*** DATA Section Begins ***
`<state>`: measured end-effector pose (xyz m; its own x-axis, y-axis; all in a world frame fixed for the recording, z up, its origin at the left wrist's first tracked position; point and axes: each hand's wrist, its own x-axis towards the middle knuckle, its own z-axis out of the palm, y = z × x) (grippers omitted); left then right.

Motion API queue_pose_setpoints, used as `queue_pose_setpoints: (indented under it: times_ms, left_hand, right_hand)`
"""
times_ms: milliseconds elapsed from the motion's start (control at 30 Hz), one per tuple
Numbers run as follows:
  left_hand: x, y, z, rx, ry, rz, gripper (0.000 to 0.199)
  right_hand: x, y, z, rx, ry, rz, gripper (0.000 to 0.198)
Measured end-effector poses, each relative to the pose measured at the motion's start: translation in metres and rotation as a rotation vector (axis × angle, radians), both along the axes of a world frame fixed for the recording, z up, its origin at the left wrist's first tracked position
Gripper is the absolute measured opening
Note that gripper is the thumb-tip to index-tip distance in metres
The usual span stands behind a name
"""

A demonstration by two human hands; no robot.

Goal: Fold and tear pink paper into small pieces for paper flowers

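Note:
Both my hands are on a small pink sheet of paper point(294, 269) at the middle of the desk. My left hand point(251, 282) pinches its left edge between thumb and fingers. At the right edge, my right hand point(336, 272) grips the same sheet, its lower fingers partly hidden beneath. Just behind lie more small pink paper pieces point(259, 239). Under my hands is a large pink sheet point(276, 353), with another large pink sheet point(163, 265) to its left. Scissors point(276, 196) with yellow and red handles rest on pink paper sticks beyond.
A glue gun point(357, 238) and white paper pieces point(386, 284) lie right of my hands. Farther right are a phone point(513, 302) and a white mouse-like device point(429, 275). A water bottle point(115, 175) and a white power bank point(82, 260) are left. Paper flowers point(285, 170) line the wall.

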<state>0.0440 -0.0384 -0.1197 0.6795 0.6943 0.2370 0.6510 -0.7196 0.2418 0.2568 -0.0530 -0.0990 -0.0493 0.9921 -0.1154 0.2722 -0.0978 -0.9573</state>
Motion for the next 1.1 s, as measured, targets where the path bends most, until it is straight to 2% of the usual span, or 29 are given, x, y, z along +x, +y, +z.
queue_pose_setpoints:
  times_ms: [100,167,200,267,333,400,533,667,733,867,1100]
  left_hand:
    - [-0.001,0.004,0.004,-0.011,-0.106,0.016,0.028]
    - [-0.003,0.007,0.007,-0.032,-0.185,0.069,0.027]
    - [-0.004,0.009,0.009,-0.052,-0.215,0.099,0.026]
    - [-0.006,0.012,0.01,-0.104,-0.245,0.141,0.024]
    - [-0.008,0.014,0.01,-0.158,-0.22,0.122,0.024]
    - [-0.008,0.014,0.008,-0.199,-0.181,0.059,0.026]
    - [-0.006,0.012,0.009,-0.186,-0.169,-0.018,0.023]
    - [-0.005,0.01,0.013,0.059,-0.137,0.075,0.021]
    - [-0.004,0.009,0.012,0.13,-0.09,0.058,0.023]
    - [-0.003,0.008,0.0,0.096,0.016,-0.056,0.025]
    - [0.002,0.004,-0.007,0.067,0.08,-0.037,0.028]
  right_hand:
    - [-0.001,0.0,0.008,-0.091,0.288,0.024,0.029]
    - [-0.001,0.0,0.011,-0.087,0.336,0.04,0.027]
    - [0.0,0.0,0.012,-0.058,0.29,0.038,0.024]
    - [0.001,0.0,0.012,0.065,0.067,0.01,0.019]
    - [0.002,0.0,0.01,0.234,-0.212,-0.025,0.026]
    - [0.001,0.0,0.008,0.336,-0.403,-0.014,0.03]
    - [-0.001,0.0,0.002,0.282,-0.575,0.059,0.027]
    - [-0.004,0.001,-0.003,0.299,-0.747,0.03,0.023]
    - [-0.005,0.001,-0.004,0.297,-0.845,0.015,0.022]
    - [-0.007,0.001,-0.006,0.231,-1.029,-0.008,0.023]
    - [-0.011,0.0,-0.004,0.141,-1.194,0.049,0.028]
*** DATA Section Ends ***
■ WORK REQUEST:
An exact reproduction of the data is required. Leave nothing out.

■ SOLUTION:
`<state>`: measured end-effector pose (xyz m; its own x-axis, y-axis; all in a world frame fixed for the recording, z up, its origin at the left wrist's first tracked position; point and axes: each hand's wrist, its own x-axis towards the middle knuckle, its own z-axis out of the palm, y = z × x) (grippers omitted); left then right.

Motion API queue_pose_setpoints, used as `queue_pose_setpoints: (indented under it: times_ms, left_hand, right_hand)`
"""
times_ms: milliseconds elapsed from the motion's start (control at 30 Hz), one per tuple
Numbers run as follows:
  left_hand: x, y, z, rx, ry, rz, gripper (0.000 to 0.199)
  right_hand: x, y, z, rx, ry, rz, gripper (0.000 to 0.198)
Measured end-effector poses, each relative to the pose measured at the motion's start: translation in metres and rotation as a rotation vector (axis × angle, radians), both along the axes of a world frame fixed for the recording, z up, its origin at the left wrist's first tracked position
Gripper is the absolute measured opening
Note that gripper is the thumb-tip to index-tip distance in metres
The usual span stands behind a name
"""

A demonstration by two human hands; no robot.

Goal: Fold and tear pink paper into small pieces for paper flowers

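Note:
Both my hands are on a small pink sheet of paper point(294, 269) at the middle of the desk. My left hand point(251, 282) pinches its left edge between thumb and fingers. At the right edge, my right hand point(336, 272) grips the same sheet, its lower fingers partly hidden beneath. Just behind lie more small pink paper pieces point(259, 239). Under my hands is a large pink sheet point(276, 353), with another large pink sheet point(163, 265) to its left. Scissors point(276, 196) with yellow and red handles rest on pink paper sticks beyond.
A glue gun point(357, 238) and white paper pieces point(386, 284) lie right of my hands. Farther right are a phone point(513, 302) and a white mouse-like device point(429, 275). A water bottle point(115, 175) and a white power bank point(82, 260) are left. Paper flowers point(285, 170) line the wall.
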
<state>0.0440 -0.0384 -0.1197 0.6795 0.6943 0.2370 0.6510 -0.7196 0.2418 0.2568 -0.0530 -0.0990 -0.0493 0.9921 -0.1154 0.2722 -0.0978 -0.9573</state>
Motion for the next 1.1 s, as measured, targets where the path bends most, until it is straight to 2% of the usual span, or 29 are given, x, y, z along +x, +y, +z.
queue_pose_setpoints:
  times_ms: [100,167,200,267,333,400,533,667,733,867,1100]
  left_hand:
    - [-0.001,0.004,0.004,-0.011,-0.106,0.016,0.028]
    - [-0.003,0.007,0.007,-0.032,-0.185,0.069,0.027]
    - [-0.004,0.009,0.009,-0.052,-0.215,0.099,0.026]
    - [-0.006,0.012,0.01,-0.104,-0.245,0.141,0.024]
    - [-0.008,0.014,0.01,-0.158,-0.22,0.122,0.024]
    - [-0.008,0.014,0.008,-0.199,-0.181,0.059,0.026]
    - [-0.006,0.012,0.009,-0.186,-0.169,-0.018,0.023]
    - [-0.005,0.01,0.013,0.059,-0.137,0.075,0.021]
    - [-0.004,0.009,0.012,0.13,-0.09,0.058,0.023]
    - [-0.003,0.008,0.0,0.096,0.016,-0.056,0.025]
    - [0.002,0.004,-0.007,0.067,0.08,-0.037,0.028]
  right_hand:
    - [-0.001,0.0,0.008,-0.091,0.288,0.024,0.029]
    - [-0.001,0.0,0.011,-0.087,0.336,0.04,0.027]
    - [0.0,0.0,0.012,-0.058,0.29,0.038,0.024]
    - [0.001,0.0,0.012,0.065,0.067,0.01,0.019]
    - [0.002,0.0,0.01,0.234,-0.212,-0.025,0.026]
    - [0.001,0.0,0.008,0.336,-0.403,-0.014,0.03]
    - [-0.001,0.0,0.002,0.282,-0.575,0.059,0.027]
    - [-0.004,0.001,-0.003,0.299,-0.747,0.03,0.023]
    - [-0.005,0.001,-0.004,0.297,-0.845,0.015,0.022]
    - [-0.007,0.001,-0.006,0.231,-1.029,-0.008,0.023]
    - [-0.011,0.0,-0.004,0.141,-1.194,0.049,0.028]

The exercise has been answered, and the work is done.